This is an album full of future drum'n'bass, squelchy acid-ravey sounds, and dubstep(yes, dubstep. Take that, Skrillex). Dark as the blackest night but bright at the same time, tracks like "4001" and "Energy Wizard" are beautifully melodic in their own twisted, mutated way. "Unreal Square" has to be a jab at all of these "Brostep" producers, but still somehow ends up in a class all by itself. The coup de grace is by far "Dark Steering", dripping with acid and a gorgeous melancholy that really makes you think. Listen to this while highway driving at your own risk. Ones for the highlights reel..."Dark Steering", "Stadium Ice", and "Ecstatic Shock".

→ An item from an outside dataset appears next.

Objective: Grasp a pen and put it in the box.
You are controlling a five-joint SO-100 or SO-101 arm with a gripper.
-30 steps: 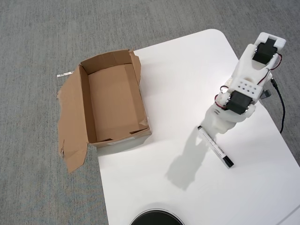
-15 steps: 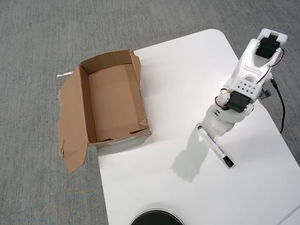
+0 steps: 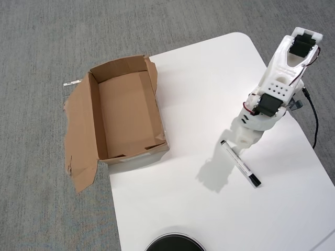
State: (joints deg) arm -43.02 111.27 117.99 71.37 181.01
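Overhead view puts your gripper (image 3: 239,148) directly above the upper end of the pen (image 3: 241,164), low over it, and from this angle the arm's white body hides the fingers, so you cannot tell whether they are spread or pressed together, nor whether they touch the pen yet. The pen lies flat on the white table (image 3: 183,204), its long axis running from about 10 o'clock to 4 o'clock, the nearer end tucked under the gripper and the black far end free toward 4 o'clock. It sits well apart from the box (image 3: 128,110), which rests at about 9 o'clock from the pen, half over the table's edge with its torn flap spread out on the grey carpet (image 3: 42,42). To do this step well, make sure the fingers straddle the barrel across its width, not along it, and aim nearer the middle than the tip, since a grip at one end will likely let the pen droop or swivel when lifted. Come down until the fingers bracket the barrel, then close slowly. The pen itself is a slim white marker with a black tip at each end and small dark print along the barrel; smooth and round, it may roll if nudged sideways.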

Well worth seeking out the special edition, as the included Enstrobia EP is brilliant in its own way as well..."Angel Integer" would fit right in with these tracks; "Panic Massive" sounds like another Shobaleader One track(it rocks in its own weird way); and "4096A" is more live experimentation...
SKX

SKX

August 13, 2014
referencing Ufabulum, CD, Album, WARPCD228
In my personal opinion this album is alright, maybe a bit too futuristic sounding and a bit too serious, there's no jokey feel to it any more like with Come On My Selector or Go! Spastic. I just can't listen to any Squarepusher in the way since the Hello Everything which is probably why this album sounds worst than it should to me, however saying this there's still some good tracks, worth checking out but it's not the bounce back we've all been expecting from Jenkinson.
Numanoid

Numanoid

March 6, 2014
referencing Ufabulum, CD, Album, WARPCD228
A more fitting title for this album would possibly be Hard Normal Daddy 2. The opener "4001" contains all the elements of Squarepusher's magic, drill'n'bass, IDM, euphoric theme. He kind of lost me with Music is a rotted one note, but it's great that he still can surprise and cut it with the best so far into his career.
rharris07

rharris07

August 1, 2012
referencing Ufabulum / Enstrobia, 2xLP, Album + CD, EP + Box, Ltd, WARPLP228X, WAP336CD

I truly love this record. It has awesome melodies - beautiful sounds - strong production - and nothing is ever over done here. It is a really great balance of classic glitch IDM and modern Squarepusher sounds. He isn't standing still on this album...the music is progressing, the style is in tact while still coming across as fresh. This box set was a little pricey, but absolutely worth it.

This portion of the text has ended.